Building a Vision of Dietitian Services In Primary Health Care
Purpose: Primary health care (PHC) reform, especially efforts to implement interdisciplinary teams, has implications for dietetic practice. A consistent, clear vision of the registered dietitian's (RD's) role in PHC is needed to develop a successful advocacy agenda.
Methods: The Dietitians of Canada (DC) Central and Southern Ontario Primary Health Care Action Group organized a four-step process to engage dietitians in developing an advocacy agenda for RD PHC services in Ontario. Two facilitated workshops brought together dietitian opinion leaders to enhance the understanding of current roles, find common ground, and develop a shared vision. All DC members were invited to review the draft vision, and feedback was integrated into a revised vision.
Results: Registered dietitians saw PHC reform through many lenses, and were uncertain about how reforms would affect their practices. In a national review, the majority of reviewers (approximately 85% of 270) supported the draft vision; additional clarity was needed on resources and the breadth of services that RDs would provide. Conclusion: Development of a PHC vision for RDs should be helpful in advocating for dietitian services in PHC.
(Can J Diet Prac Res 2006;67 Suppl:S54-S57)
Résumé
Objectif. La réforme des soins de santé primaires (SSP), notamment les initiatives de mise sur pied d'équipes interdisciplinaires, a des répercussions sur la pratique diététique. Il faut définir de façon claire et cohérente le rôle de la diététiste professionnelle (DP) dans les SSP afin d'élaborer un programme d'intervention fructueux.
Méthodes. Les Diététistes du Canada (DC), par l'entremise du groupe d'action des soins de santé primaires pour le centre et le sud de l'Ontario, ont organisé un processus en quatre étapes pour inciter les diététistes à élaborer un programme d'intervention en matière de SSP. Deux ateliers dirigés ont rassemblé des diététistes guides d'opinion afin d'approfondir les rôles actuels, trouver un terrain d'entente et élaborer une position commune. Tous les membres des DC ont été invités à évaluer le projet et les réactions ont été intégrées à la version finale.
Résultats. Les diététistes professionnelles envisageaient les SSP sous différents angles et se demandaient de quelle façon les réformes toucheraient leur pratique. Sur le plan national, la majorité (environ 85 % de 270) appuyaient le projet de position; des éclaircissements supplémentaires ont été nécessaires quant aux ressources et à la gamme des services que les DP dispenseraient.
Conclusion. L'élaboration d'une position doit être utile pour faire valoir les services diététiques en matière de SSP.
(Rev can prat rech diétét 2006;67 Suppl:S54-S57)
INTRODUCTION
Primary health care (PHC) reform is seen as crucial to the renewal and long-term sustainability of the Canadian health care system (1). The First Ministers' Accord on Health Care Renewal 2003 (2) reiterated PHC as a priority, and placed particular focus on increasing access and building PHC teams that include a range of health professionals. In addition, $800 million was invested in Canada's Primary Health Care Transition Fund to support one-time initiatives for transition (3). Different provinces have taken different approaches in using these funds, but opportunities are increasing for RDs to participate as members of interdisciplinary teams in diabetes care, community health, and care for older adults.

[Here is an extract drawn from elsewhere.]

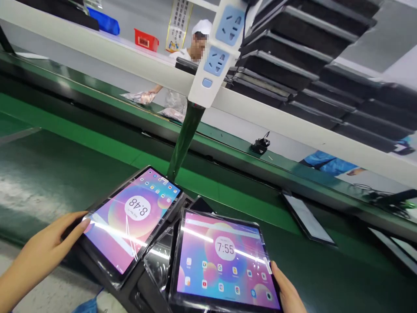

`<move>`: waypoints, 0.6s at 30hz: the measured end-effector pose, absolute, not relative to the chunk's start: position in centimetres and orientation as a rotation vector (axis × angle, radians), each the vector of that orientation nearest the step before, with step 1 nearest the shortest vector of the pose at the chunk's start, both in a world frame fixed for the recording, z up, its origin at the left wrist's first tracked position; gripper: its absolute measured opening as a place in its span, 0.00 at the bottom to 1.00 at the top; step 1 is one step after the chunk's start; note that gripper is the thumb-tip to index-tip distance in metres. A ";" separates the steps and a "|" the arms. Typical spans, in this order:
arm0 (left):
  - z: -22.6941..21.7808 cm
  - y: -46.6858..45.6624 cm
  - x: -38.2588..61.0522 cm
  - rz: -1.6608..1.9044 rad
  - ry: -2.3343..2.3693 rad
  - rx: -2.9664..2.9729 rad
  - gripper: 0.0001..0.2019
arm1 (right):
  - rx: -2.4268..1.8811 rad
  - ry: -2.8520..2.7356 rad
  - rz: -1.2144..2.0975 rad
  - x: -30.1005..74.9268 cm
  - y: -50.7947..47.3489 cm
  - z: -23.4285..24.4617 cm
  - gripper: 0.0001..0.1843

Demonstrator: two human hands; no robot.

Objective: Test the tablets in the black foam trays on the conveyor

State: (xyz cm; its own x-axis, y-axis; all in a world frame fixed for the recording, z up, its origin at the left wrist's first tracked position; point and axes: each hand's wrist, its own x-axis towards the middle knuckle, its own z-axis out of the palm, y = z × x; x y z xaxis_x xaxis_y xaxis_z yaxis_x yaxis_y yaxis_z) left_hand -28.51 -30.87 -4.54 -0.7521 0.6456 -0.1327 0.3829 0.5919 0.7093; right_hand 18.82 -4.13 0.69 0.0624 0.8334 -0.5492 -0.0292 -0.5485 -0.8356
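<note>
My left hand [55, 243] grips the edge of a tablet [114, 200], thumb on the screen side and fingers behind. Its lit screen reads 8:48 upside down, with clear film over the glass. At the lower right my right hand [288, 289] is closed on the side edge of a second tablet [224, 278], whose screen shows 7:55 upright; its fingers behind are mostly hidden. Below and between the two tablets lies a dark foam tray [146, 287]. Another dark, film-wrapped tablet [159, 256] is partly covered between them.
A green workbench [48, 161] runs across the view. A post with a white power strip [215, 56] rises ahead. Stacked black trays [293, 39] fill the upper right shelf. More tablets [308, 219] lie on the right. A co-worker [195, 43] stands beyond the bench.
</note>
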 end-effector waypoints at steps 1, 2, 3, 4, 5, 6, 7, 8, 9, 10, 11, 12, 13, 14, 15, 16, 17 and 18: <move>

In 2004, the Dietitians of Canada (DC) Central and Southern Ontario Primary Health Care Action Group (CSO-PHCAG), which was initiated in 2000, recognized the need to develop the advocacy agenda further. To further this goal, the CSO-PHCAG completed a vision development exercise.
METHODS
In March and November 2004, the CSO-PHCAG invited Ontario stakeholders and opinion leaders from all sectors of dietetics to meet to discuss the advocacy agenda for PHC nutrition services. Discussing the variety of settings in which RDs currently provide PHC, reviewing position roles and responsibilities to find common ground, and articulating a snared vision were some of the key activities.
A purposive sample of educators, regulators, and RDs from diverse practice settings across Ontario was invited to attend one or both of two facilitated five-hour workshops. A professional facilitator led the group through structured conversation, small group discussions, and plenary sessions (Table 1). Twenty-three people participated in the first workshop in Guelph, Ontario, to describe PHC, to define the RD's role in PHC, and to articulate how health promotion, disease prevention, and treatment come together within a reformed PHC system. A recorder was present to document the details of this session, and flip charts from each group captured the discussion points. In a second workshop in Toronto, Ontario, ten of this group, joined by five additional RDs, continued this work to articulate a clearer vision of PHC dietetic practice. One participant acted as the minute-taker. Following the sessions, the recorder and die minute-taker summarized the data, and minutes were shared with the group.